Sensorship/Censorchip
Author: Majoki
Around the collar and down his spine a welcome iciness spread as he jogged in the midday heat. His shirt, alerted him with a tri-chime that he should rehydrate and automatically pinged his fitchip which opened a GPS widget in his visor dashboard next to his environmentals: ambient temperature, wind speed, particulate composition and UV penetration. He noted the closest public park and sprinted directly there. He let the water faucet run over his wristbands as they took potability readings and swamp cooled him with nano-heat exchangers. The water was within safe parameters, and so he nipped at the bubbling source until weight sensors in his shoes let him know he had replenished the fluids he had lost since beginning his workout.
He stretched for a few moments, letting his sportsaware gear recalibrate and also gently stimulate his muscles to keep him loose. He sometimes imagined he could hear the hum of the triboelectric accumulators and capacitors that helped run his run. Energy abounded at the nano-level and his clothing harnessed it. A moving mass of sensors, on par with a cockroach or bloodhound, he moved through the city, active and engaged. Information did not pass him by, he sucked it up, made it run to his rhythm, an embedded personal noosphere.
His gear calculated his endorphinals, a clear-code algorithm tied to flex, flow, blood, heart, muscle and EKG. This was how he knew he was on top of his game. Powerful and data driven to become even more dominant, he sussed the heady information of personal energy and awareness. In every fiber of his gear and being, he sensed it and embraced it. He was a true datazen.
In an adrenalin rush, his heels kicking higher and higher, he lit up Main Street.
Grabbing a handful of crusty Cheezy-Os, he monitored the runner’s progress. One of a thousand packets of information being fed by the millisecond to HQC for review. Every sensor had a doppelganger censor. It was a necessity. With so much data being collected, with so many datazens feeling empowered, it was imperative to have checks and balances.

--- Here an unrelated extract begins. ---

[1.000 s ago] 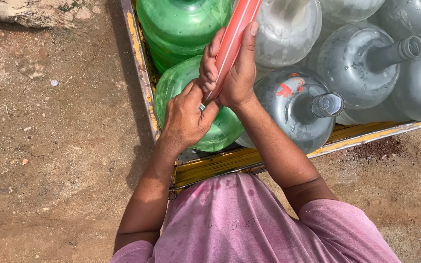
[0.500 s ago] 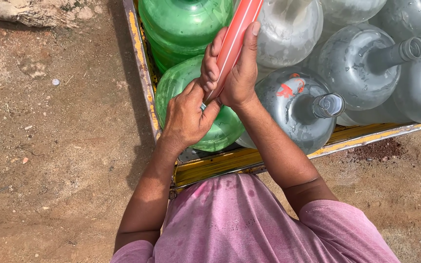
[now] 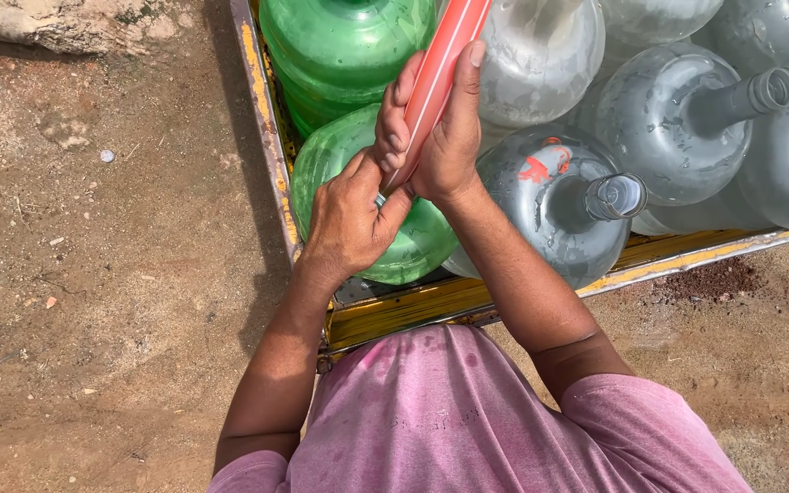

He saw that the runner had stopped for water. With precision waves and taps of his orange stained fingers, he overrode the runner’s fitchip potability data. To the runner it now read in the safe zone. A citizen on a daily run trying to stay fit and healthy didn’t need to know about contaminants from the new triboelectric factory leaching into the city’s water supply. That kind of information was upsetting. Embarrassing. As were recent air quality and UV levels. Appalling, even dangerous, but necessary for progress. Triboelectric synthetics didn’t grow on trees. Ordinary datazens didn’t realize that, but the privileged at HQC did.
Noting that the runner had moved on, the tech smiled as the runner’s biometrics fed the HQC system. All that data willingly, freely generated for the HQC. The eyes, ears and thoughts of the city centralized, aggregated, disaggregated, broken and batched to keep the flow. It was all about flow: data in, data out. And HQC touched it all. Easy to smooth out the turbulence, keep the flow even and uncomplicated. The tech knew that if you tortured data, it would confess, but HQC’s way was much simpler. Provide data that fit the ideal. Let there be information bliss. Create a self-fulfilling prophecy and get out of the consumer’s way, let the datazens feast within the frenzy of being, of doing, of sharing.
HQC made that happen—one beautiful illusion at a time. As he watched the runner accelerate down Main Street, providing a kick of biometric juice to the system, the tech smacked at his fingers, licking at the last residue of cheese powder, making him feel strong, in the know, in the right.
His embedded HQC biochip told him so as it lit up the Mainframe.